Resource conflicts with 3.5.0 + looks like DSDT error. HOWTO: Fix Common ACPI Problems (DSDT, ECDT, etc.) + ACPI/Fix common problems

----------

## dman777

I don't think this is from the DSDT errors. Reason being, when using kernel 2.6.39, I recompiled my DSDT I got the same errors....this APCI error did not exist with that DSDT and it's errors. 

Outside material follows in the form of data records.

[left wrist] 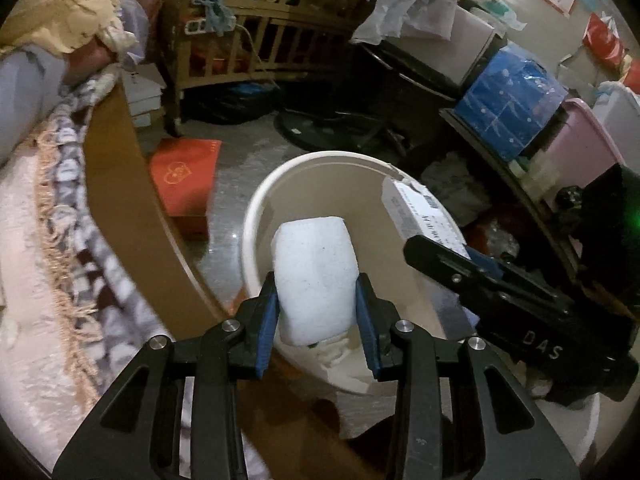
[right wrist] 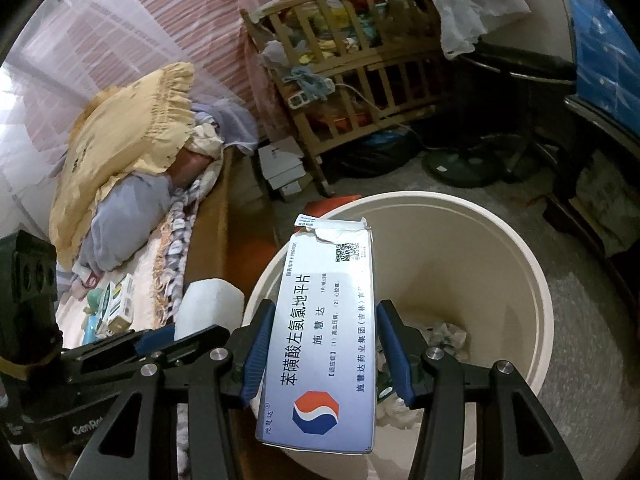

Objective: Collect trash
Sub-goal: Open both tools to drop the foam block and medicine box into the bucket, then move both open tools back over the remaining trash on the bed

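A cream round bin [left wrist: 256, 208] stands on the floor beside the bed. My left gripper [left wrist: 316, 292] is shut on a white foam block [left wrist: 314, 268], which hangs over the bin's near side. In the left wrist view my right gripper [left wrist: 460, 264] reaches in from the right with a white carton [left wrist: 420, 212] over the bin's right rim. In the right wrist view my right gripper [right wrist: 324, 312] is shut on that torn medicine carton [right wrist: 328, 340], above the bin [right wrist: 540, 280]. Crumpled paper [right wrist: 448, 334] lies at the bottom. The left gripper [right wrist: 168, 332] and foam block [right wrist: 212, 304] show at the left.
The bed's wooden edge [left wrist: 120, 184] and fringed blanket [left wrist: 60, 240] run along the left. A red box [left wrist: 186, 176] lies on the floor, a wooden crib [left wrist: 256, 40] and a fan base [left wrist: 320, 128] stand behind. A cluttered shelf with a blue package [left wrist: 512, 100] crowds the right. Small cartons [right wrist: 118, 308] lie on the bed.
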A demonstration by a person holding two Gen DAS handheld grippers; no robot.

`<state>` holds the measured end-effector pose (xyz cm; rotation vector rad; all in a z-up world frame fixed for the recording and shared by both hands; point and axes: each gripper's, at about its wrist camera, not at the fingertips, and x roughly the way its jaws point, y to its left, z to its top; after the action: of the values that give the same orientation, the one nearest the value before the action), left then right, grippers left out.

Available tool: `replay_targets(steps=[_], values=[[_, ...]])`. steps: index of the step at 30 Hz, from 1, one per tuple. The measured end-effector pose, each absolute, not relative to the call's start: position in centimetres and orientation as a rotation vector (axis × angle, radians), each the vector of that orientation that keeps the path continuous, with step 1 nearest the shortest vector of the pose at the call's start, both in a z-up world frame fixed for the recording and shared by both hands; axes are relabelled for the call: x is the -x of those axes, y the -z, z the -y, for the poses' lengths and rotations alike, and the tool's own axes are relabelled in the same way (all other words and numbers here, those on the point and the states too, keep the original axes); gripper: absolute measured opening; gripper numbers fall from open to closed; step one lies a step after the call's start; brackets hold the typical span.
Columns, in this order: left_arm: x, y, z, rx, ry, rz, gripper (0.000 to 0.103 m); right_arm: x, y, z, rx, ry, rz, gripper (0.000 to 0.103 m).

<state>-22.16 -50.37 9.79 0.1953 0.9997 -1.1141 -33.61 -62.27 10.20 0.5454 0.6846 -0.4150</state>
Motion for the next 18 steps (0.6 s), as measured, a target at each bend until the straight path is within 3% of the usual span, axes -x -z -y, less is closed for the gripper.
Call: replay_targets(steps=[6, 18], values=[[21.9, -9.5, 50.6, -0.155, 1.135, -1.005, 0.060, 34.0, -9.6, 63.3, -0.587, 0.476, -0.662, 0.053], [20.0, -9.8, 45.7, -0.148, 0.979, -0.990, 0.060, 32.9, -10.6, 60.5, -0.534, 0.424, -0.676, 0.057]])
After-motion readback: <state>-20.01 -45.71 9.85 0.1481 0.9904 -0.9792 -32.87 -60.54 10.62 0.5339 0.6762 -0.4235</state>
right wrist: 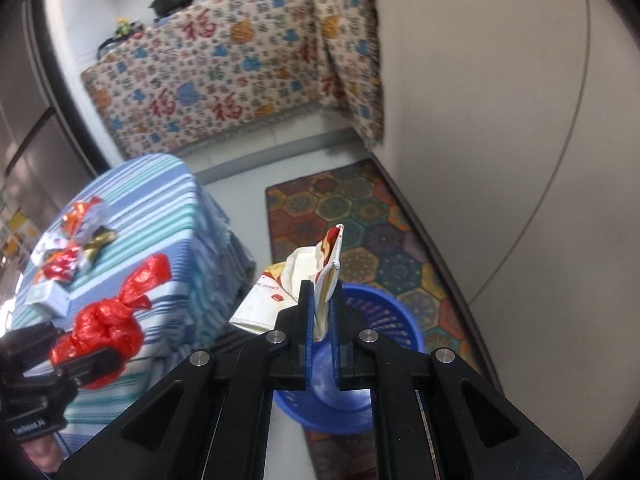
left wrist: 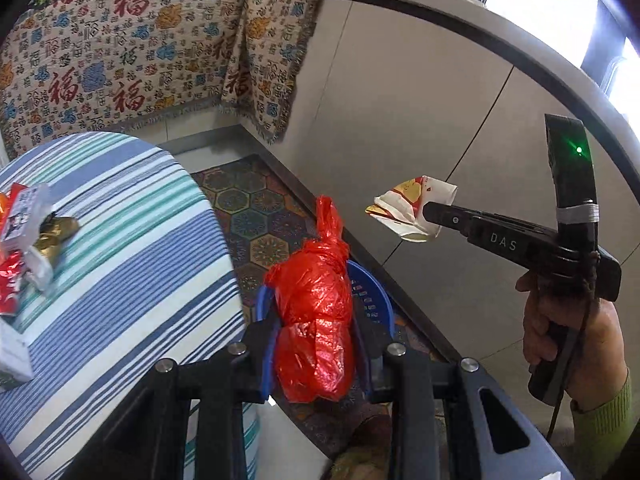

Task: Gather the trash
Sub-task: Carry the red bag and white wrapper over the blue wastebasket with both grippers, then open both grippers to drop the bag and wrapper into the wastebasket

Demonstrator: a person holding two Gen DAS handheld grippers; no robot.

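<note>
My left gripper (left wrist: pixel 316 356) is shut on a knotted red plastic bag (left wrist: pixel 316 312) and holds it in the air over the blue basket (left wrist: pixel 370 296) on the floor. The red bag also shows in the right wrist view (right wrist: pixel 104 328). My right gripper (right wrist: pixel 322 320) is shut on a crumpled white paper wrapper with red and yellow print (right wrist: pixel 288 292), held above the blue basket (right wrist: pixel 380 320). In the left wrist view the right gripper (left wrist: pixel 430 212) holds the wrapper (left wrist: pixel 408 208) to the right of the red bag.
A round table with a blue-striped cloth (left wrist: pixel 132 248) stands at the left with several wrappers and small cartons (left wrist: pixel 28 236) on it. A patterned rug (right wrist: pixel 360 216) lies on the floor. Grey cabinet fronts (left wrist: pixel 420 120) run along the right. A patterned cloth (left wrist: pixel 132 52) hangs at the back.
</note>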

I think this is more of an actual hardware conflict with the new kernel, but I don't know what resource Region \SOR1 1 is.

----------

## trismo

kernel dev says ist not a error just a info

for use old driver *tco *wdt

blacklist LPC_ICH

EDIT

sory old is not right 

just lpc_ich = generic driver

*tco *wdt contain chipset specific driverLast edited by trismo on Tue Mar 19, 2013 11:47 pm; edited 1 time in total

----------

## dman777

Even if it is considered a warning, I am concerned because a resource conflict is something that should be resolved. 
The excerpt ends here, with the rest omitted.